Vereine laden zu Christbaumfeiern
Eine Wirkung der liberalen Verfassung von 1848 war das Entstehen zahlreicher Vereine. Die Innsbrucker Vereine nutzten den neuen Trend zu Weihnachten für karitative Zwecke, indem sie Christbaum-Feiern veranstalteten. Der Elisabeth-Verein war der erste seiner Art, der für die Weihnachtsfeier 1852 im großen Redoutensaal (Stadtsaal) einen Christbaum aufstellte, der mit 153 Losgewinnen behängt wurde. Der Reinerlös dieser musikalisch- deklamatorischen Veranstaltung betrug rund 900 Gulden und kam sozial Bedürftigen zugute. Andere Vereine folgten, so etwa der Frauenverein, der Turnverein, der Katholisch-Politische Volksverein für Nordtirol, der Musikverein und viele mehr. Auch die Feuerwehr veranstaltete
Briefbaum-Verlosungen. Alle zusammen machten die Weihnachtsfeiern so zu einem öffentlichen gesellschaftlichen Ereignis. Besondere Bedeutung kommt dem Radetzky-Verein zu, der 1849 von Johann Nepomuk Mahl-Schedl Ritter von Alpenburg gegründet wurde. Zur Unterstützung invalider Soldaten verschickte er tirolweit die „Fliegenden Blätter des Radetzky-Vereins“. Auf einem dieser Blätter aus dem Jahr 1852 findet sich die erste bekannte Innsbrucker Abbildung eines Christbaumes. Damit hat Mahl-Schedl wesentlich zur Verbreitung des Christbaum-Brauchtums in Tirol beigetragen.

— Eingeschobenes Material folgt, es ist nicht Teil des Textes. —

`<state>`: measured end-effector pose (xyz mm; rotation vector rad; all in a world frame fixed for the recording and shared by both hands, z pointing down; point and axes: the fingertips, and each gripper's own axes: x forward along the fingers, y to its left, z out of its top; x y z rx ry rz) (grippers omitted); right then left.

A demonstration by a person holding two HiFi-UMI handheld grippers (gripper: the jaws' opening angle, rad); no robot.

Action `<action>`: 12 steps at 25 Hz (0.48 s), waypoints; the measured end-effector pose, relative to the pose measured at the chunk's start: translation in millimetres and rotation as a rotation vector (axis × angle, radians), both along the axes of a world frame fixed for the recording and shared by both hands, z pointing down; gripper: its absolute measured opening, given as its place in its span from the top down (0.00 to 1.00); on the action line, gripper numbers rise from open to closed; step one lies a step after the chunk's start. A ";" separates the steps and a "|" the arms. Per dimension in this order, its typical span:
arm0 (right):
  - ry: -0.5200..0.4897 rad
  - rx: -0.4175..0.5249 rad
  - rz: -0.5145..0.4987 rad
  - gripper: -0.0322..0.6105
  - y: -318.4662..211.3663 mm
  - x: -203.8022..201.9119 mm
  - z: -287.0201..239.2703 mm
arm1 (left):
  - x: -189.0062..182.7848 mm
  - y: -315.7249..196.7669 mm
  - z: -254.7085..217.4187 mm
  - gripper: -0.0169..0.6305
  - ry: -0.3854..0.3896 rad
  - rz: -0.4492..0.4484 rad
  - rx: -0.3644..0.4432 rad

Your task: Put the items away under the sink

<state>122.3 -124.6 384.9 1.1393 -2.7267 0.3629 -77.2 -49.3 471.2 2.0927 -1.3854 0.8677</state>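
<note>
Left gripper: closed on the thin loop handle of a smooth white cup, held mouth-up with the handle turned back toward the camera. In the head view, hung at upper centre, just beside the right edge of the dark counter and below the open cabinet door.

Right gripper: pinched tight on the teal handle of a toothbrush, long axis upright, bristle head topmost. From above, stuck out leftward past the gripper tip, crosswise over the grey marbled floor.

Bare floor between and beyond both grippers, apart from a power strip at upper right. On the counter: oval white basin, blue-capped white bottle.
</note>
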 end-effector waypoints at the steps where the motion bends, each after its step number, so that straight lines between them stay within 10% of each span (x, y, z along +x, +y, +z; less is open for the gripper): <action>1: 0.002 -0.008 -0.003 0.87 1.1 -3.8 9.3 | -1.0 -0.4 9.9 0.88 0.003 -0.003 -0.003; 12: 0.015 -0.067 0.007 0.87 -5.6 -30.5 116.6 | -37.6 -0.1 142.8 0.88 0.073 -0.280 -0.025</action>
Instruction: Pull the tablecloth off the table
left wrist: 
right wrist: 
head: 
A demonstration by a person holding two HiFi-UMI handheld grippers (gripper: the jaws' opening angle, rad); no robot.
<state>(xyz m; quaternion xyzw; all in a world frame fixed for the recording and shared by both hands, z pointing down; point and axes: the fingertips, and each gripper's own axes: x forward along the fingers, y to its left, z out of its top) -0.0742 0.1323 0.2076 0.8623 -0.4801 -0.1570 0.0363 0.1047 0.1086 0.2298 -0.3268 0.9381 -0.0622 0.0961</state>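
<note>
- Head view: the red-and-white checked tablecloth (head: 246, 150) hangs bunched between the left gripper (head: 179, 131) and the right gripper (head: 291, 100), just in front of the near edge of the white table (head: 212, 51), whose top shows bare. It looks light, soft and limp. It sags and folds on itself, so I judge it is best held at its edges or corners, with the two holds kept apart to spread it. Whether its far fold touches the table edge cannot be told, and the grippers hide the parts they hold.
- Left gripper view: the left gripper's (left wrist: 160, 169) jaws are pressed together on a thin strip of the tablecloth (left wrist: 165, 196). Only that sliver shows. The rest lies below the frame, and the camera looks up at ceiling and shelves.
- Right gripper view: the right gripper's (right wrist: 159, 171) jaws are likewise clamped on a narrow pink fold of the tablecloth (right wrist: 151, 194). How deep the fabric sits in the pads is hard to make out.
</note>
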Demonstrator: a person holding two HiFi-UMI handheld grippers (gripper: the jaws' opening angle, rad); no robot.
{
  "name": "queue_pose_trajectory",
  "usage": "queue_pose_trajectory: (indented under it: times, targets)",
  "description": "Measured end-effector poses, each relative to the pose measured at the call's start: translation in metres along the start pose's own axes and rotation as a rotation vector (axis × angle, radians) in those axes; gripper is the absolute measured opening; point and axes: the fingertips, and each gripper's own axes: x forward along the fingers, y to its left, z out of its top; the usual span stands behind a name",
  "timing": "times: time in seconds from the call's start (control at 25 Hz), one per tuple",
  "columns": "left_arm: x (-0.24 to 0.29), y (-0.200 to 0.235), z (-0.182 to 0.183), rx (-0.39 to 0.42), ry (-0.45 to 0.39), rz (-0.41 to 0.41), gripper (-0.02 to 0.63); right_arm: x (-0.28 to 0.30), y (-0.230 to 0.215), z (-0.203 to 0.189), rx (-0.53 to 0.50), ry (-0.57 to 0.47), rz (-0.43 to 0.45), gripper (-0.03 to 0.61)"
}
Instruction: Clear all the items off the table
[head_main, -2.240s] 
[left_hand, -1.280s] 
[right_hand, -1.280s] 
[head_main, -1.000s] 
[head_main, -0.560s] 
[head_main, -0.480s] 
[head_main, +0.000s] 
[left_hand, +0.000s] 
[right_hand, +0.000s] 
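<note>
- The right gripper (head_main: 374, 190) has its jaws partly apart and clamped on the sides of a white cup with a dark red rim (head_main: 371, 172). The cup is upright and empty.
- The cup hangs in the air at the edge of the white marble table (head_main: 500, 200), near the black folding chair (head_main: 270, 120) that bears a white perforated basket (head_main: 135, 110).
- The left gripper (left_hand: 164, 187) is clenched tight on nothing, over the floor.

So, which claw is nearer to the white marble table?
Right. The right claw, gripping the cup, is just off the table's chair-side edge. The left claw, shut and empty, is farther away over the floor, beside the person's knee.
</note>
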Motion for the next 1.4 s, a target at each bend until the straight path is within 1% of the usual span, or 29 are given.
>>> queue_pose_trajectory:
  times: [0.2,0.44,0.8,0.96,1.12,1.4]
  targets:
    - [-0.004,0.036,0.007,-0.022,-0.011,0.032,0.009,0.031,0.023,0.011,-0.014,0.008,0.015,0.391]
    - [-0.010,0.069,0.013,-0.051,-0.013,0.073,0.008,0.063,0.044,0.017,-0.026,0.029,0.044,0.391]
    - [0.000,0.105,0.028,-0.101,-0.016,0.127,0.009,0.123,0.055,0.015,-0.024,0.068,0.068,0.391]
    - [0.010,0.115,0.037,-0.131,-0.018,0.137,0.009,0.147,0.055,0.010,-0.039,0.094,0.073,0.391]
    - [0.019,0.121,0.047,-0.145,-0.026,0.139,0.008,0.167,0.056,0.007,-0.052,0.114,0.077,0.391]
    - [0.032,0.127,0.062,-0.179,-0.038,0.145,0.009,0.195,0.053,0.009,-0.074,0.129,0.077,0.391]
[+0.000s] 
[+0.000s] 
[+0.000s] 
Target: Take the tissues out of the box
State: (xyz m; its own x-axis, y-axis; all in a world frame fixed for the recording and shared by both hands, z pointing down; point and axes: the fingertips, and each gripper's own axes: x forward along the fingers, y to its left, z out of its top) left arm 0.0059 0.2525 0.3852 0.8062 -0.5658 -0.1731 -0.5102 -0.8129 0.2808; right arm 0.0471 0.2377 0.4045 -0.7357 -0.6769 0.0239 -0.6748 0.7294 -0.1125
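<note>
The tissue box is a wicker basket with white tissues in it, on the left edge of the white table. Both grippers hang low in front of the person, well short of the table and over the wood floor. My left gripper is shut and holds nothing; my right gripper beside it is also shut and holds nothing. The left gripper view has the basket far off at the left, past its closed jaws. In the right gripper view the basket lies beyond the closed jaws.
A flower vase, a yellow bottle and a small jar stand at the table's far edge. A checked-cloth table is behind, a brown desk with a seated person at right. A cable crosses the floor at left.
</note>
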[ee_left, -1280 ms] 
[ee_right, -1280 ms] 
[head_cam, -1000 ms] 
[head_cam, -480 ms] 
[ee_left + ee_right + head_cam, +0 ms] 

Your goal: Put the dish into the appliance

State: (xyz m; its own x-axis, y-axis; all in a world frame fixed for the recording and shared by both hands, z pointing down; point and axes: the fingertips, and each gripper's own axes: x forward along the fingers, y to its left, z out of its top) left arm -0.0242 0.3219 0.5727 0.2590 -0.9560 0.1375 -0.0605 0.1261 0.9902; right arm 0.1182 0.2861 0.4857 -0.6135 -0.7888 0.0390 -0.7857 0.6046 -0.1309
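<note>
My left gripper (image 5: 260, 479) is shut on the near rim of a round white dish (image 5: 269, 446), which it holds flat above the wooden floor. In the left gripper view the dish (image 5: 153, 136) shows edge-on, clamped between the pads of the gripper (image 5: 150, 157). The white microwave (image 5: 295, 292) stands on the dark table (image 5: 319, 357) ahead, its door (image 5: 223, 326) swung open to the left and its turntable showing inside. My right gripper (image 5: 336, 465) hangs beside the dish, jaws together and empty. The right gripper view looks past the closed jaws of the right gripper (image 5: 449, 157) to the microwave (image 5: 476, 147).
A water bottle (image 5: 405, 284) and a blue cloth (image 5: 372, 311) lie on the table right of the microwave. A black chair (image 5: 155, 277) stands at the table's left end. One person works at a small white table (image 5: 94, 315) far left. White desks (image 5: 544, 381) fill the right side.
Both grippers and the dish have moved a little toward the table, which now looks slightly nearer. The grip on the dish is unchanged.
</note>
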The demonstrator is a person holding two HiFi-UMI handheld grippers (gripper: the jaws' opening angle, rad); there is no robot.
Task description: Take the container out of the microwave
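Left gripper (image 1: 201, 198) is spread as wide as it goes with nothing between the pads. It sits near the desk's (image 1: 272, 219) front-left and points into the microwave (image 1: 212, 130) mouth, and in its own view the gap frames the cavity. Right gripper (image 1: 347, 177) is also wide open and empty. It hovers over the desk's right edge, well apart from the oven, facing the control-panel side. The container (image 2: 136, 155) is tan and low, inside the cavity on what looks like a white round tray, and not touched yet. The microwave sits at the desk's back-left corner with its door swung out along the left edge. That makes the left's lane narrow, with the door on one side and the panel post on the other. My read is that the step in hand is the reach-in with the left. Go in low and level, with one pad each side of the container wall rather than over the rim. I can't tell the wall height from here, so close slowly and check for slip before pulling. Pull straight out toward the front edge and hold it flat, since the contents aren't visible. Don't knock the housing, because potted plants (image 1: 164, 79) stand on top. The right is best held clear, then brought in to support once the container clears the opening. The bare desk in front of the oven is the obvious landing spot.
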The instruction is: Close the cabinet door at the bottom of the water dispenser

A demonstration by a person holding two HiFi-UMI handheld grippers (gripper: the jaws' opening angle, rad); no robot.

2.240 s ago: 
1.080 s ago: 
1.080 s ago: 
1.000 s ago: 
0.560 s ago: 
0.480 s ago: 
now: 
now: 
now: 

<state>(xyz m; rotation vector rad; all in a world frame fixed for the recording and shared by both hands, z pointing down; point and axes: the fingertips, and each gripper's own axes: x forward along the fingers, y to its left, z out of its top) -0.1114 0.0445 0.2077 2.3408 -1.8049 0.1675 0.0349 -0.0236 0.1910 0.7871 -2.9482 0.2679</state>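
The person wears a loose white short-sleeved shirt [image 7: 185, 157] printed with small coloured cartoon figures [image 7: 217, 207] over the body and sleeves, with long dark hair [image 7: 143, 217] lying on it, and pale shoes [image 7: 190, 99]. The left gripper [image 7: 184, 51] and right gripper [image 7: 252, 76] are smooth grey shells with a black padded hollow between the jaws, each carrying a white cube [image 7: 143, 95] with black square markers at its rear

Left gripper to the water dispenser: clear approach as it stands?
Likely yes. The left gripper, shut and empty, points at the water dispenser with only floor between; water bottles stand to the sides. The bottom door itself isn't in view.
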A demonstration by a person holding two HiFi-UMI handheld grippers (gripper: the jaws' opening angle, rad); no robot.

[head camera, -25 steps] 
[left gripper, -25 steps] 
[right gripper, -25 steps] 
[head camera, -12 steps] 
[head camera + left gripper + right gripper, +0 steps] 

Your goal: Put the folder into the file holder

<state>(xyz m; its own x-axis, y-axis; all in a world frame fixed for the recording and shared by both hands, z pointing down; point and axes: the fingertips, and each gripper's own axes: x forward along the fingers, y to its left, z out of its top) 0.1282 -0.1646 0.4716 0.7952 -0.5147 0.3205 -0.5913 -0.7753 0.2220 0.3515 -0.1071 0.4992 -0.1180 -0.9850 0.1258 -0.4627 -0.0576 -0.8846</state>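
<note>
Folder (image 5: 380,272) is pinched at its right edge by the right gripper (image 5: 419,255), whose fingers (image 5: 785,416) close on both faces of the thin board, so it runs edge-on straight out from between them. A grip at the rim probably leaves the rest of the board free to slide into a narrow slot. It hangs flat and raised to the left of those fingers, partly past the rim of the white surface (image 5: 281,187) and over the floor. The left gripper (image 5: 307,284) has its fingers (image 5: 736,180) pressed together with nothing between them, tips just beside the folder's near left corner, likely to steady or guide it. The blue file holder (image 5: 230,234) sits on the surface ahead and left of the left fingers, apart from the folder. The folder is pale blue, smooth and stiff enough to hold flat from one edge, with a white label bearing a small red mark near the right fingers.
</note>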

Die erste bekannte Innsbrucker Abbildung eines Weihnachtsbaumes von Johann Mahl-Schedl aus dem Jahr 1852.
Die erste bekannte Innsbrucker Abbildung eines Weihnachtsbaumes von Johann Mahl-Schedl aus dem Jahr 1852.

Auch abseits des Vereinsleben wurde der Christbaum gerne als Attraktion hergenommen. So stellte etwa um 1860 der Konditor Johann Nepomuk Munding in seinem Geschäft in der Kiebachgasse ein reich mit Zuckerwerk behängtes Christbäumchen ins Schaufenster und sorgte so für reges Interesse bei den PassantInnen.

Der Wald hat keine Bäume mehr
Der Brauch, Christbäume in familiärer Umgebung aufzustellen, verbreitete sich rasch, so rasch, dass es bald zu forstpolizeilichen Maßnahmen kam. Aus Rücksicht auf den Wald wurde schon 1875 der Verkauf von Christbäumen untersagt, denn „es wurden zu Weihnachten wohl Hunderte der schönsten jungen Bäumchen gefällt“. In der Folge verlangte die Bezirkshauptmannschaft einen Lizenzschein über die Fällungs- und Verkaufsbewilligung vorzulegen, wollten Verkäuferinnen ihre Christbäume in Innsbruck auf den Markt bringen. Zuwiderhandlungen führten zum Verlust der Bäume und einer empfindlichen Geldstrafe. Den Mangel an Bäumen, unter dem die Innsbrucker Bevölkerung nun litt, versuchte man kreativ mit künstlichen Christbäumen zu begegnen. Trotz dieses kurzzeitigen Engpasses war der Erfolgslauf des Christbaumes nicht mehr zu bremsen. Heute schmücken in der Weihnachtszeit rund 2,5 Millionen Bäume die Wohnzimmer der ÖsterreicherInnen.